Companies like Lockheed Martin also recognize that the AI/ML technology space is rapidly evolving with the commercial world leading the way. The company is tying current core programs to future military requirements by focusing on four key AI areas: battle management command and control for cognitive battle management; ISR for decision-making; AI supporting autonomous mission systems; and training and sustainment for real-time mission integration across platforms, as well as predictive health and maintenance.

“That’s why our LM Ventures team, our venture capital arm, has been working to source innovative technologies coming from the startup world,” said Hill. “To date, about 40 percent of their investment dollars have gone to pursuing software for explainable AI, advanced sensor tech for data generation, as well as high-performance computing for edge processing.”

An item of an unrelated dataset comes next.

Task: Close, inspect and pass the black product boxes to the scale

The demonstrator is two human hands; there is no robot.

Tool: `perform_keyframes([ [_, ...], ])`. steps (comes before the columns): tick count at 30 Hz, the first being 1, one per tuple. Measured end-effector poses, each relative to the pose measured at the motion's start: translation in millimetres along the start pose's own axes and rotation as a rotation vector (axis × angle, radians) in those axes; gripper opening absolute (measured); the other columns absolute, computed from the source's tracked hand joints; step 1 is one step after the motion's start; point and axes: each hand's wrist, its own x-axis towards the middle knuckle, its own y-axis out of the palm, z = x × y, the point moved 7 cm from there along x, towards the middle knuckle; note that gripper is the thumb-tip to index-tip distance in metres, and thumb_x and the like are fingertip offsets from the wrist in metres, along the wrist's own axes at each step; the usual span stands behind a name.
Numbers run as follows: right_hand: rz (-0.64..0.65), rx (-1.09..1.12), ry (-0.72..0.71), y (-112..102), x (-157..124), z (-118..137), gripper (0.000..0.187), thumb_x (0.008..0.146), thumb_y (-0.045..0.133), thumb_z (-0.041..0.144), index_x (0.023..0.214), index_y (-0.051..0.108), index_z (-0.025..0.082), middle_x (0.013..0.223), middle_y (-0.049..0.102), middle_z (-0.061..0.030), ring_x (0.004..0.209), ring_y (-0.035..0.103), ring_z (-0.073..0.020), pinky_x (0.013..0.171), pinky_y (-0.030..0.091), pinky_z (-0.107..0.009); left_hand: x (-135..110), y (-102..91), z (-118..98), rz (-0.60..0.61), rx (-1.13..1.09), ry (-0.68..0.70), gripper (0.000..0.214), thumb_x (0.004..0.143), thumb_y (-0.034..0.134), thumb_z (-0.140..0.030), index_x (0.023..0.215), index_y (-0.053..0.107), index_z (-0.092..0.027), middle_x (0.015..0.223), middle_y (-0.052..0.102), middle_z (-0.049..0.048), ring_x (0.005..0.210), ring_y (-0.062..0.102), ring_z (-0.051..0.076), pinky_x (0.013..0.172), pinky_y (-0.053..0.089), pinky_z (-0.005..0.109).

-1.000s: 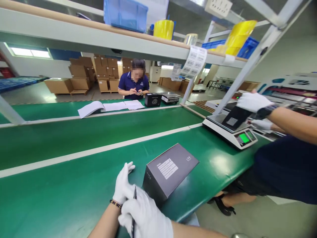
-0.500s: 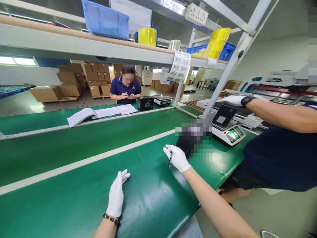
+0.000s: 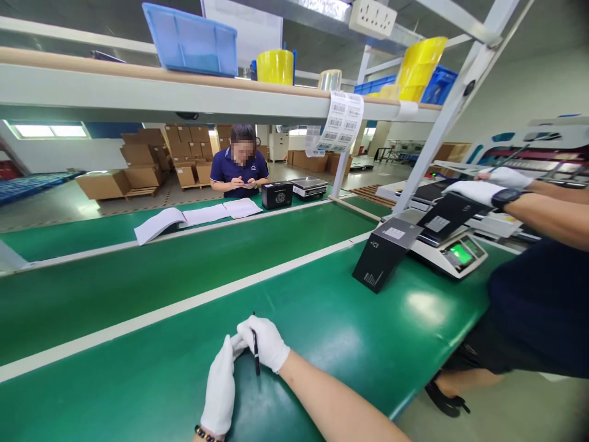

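Observation:
My left hand point(image 3: 219, 387), in a white glove, lies flat on the green belt point(image 3: 138, 344) with fingers stretched out. My right hand point(image 3: 267, 344), also gloved, rests against its fingertips and is closed around a black pen point(image 3: 256, 355). A dark grey box point(image 3: 384, 255) with a white label stands tilted against the weighing scale point(image 3: 453, 255) at the right, well out of reach of both hands.
A co-worker at the right, in white gloves point(image 3: 478, 191), holds a second dark box point(image 3: 446, 215) on the scale. Another person point(image 3: 239, 169) stands across the belts by an open book point(image 3: 159, 224), papers and a black box point(image 3: 277, 195). The overhead shelf carries bins point(image 3: 191, 40) and hanging labels point(image 3: 338, 123).
My right hand has drawn back from the grey box to my left hand, still with the pen. The box now leans against the scale.

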Motion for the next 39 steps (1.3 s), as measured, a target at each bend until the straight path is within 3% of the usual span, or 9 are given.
perform_keyframes([
  [3, 0.05, -0.03, -0.006, 3.5, -5.6, -8.0, 0.042, 0.085, 0.057, 0.051, 0.058, 0.045, 0.02, 0.053, 0.05, 0.0031, 0.054, 0.052, -0.0122, 0.061, 0.043, -0.023, 2.0, 0.7, 3.9, 0.011, -0.014, -0.007, 0.057, 0.089, 0.04, -0.062, 0.107, 0.068, -0.017, 0.118, 0.068, 0.0094, 0.115, 0.06, 0.027, 0.108, 0.041, 0.043],
  [9, 0.066, -0.04, 0.042, 0.5, -1.3, -23.0, 0.043, 0.094, 0.043, 0.051, 0.063, 0.044, 0.021, 0.056, 0.05, 0.0033, 0.052, 0.047, -0.0105, 0.055, 0.038, -0.022, -0.8, 1.7, 5.2, -0.006, 0.072, -0.081, 0.055, 0.088, 0.039, -0.062, 0.112, 0.068, -0.023, 0.117, 0.068, 0.0065, 0.115, 0.059, 0.029, 0.113, 0.033, 0.05],
  [13, 0.09, -0.039, 0.051, 3.6, -0.8, -21.4, 0.042, 0.093, 0.045, 0.049, 0.062, 0.042, 0.02, 0.055, 0.049, 0.0038, 0.051, 0.046, -0.0099, 0.052, 0.036, -0.021, -2.2, 2.0, 5.4, -0.01, 0.074, -0.087, 0.052, 0.087, 0.04, -0.06, 0.108, 0.071, -0.023, 0.112, 0.07, 0.0069, 0.114, 0.06, 0.03, 0.109, 0.038, 0.05],
  [19, 0.101, -0.052, 0.056, 1.1, -1.4, -14.3, 0.038, 0.092, 0.047, 0.044, 0.062, 0.045, 0.02, 0.055, 0.049, 0.0037, 0.052, 0.048, -0.0102, 0.053, 0.036, -0.022, -2.2, 4.4, 8.5, 0.037, 0.051, -0.122, 0.054, 0.087, 0.038, -0.06, 0.111, 0.068, -0.023, 0.12, 0.067, 0.0067, 0.12, 0.056, 0.028, 0.115, 0.029, 0.047],
  [27, 0.117, -0.083, 0.057, 3.8, -2.4, -22.4, 0.027, 0.088, 0.055, 0.035, 0.066, 0.049, 0.02, 0.058, 0.051, 0.0042, 0.054, 0.048, -0.0101, 0.054, 0.035, -0.021, -8.0, 3.2, 1.9, 0.008, 0.13, -0.148, 0.053, 0.085, 0.039, -0.063, 0.107, 0.07, -0.026, 0.118, 0.068, 0.0071, 0.119, 0.056, 0.031, 0.112, 0.027, 0.057],
  [39, 0.118, -0.101, 0.073, 0.2, -3.0, -10.7, 0.035, 0.092, 0.049, 0.041, 0.065, 0.049, 0.02, 0.057, 0.052, 0.0031, 0.054, 0.05, -0.011, 0.053, 0.035, -0.022, -4.2, 2.8, 7.0, 0.063, 0.096, -0.057, 0.056, 0.088, 0.04, -0.062, 0.112, 0.069, -0.021, 0.124, 0.065, 0.0072, 0.118, 0.058, 0.027, 0.111, 0.036, 0.043],
])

Experimentation is the Key to Decision Dominance

JADO exercises like Northern Edge 21 and the Army’s first Project Convergence experiment in 2020 are vital to helping the military develop the requirements for the all-domain systems it intends to field against near-peer/peer competitors.

“We’re in the experimentation mode to understand what technology can and can’t do,” said Murray. “In labs and in field exercises like Project Convergence, you bring everything together to see what works and what doesn’t. This is a journey to see what’s possible.

“(Once) we understand the technology, understand the integration challenges, (and) understand how to make these things work together, (that’s the time to) write the requirements document for what it is we’re going to build. I don’t think it will ever be perfect, it just has to be better than our opponents are doing.”

Industry is participating on the military’s path to learn through experimentation.

For the past three years, for example, Lockheed Martin has been working with INDOPACOM and European Command through a crawl, walk, run approach through joint exercises such as Valiant Shield 2020 that included the Navy, Army, Air Force, and Marine Corps. In that exercise, a virtualized Aegis Weapon System was used to conduct a joint, multi-domain demonstration that gave operational and tactical troops shared battle management and C2 capabilities and enhanced situational awareness.

“We’re advancing solutions to help achieve one of the military’s main goals–delivering synchronized lethal and non-lethal effects from near-and-far, every axis, and every domain,” said Hill. “Together, we are building a distributed network of the virtualized Aegis weapon system C2 nodes to assist the warfighter in coordinating digital force orders.

“Industry’s willingness to invest, assume risks and innovate is directly reflective of our military customers’ willingness to collaborate on concepts of operation, conduct operational analysis and experiment with us. The government should continue conducting industry engagements to inform us about current challenges and future concepts where they need solutions. And industry must be ready to act.”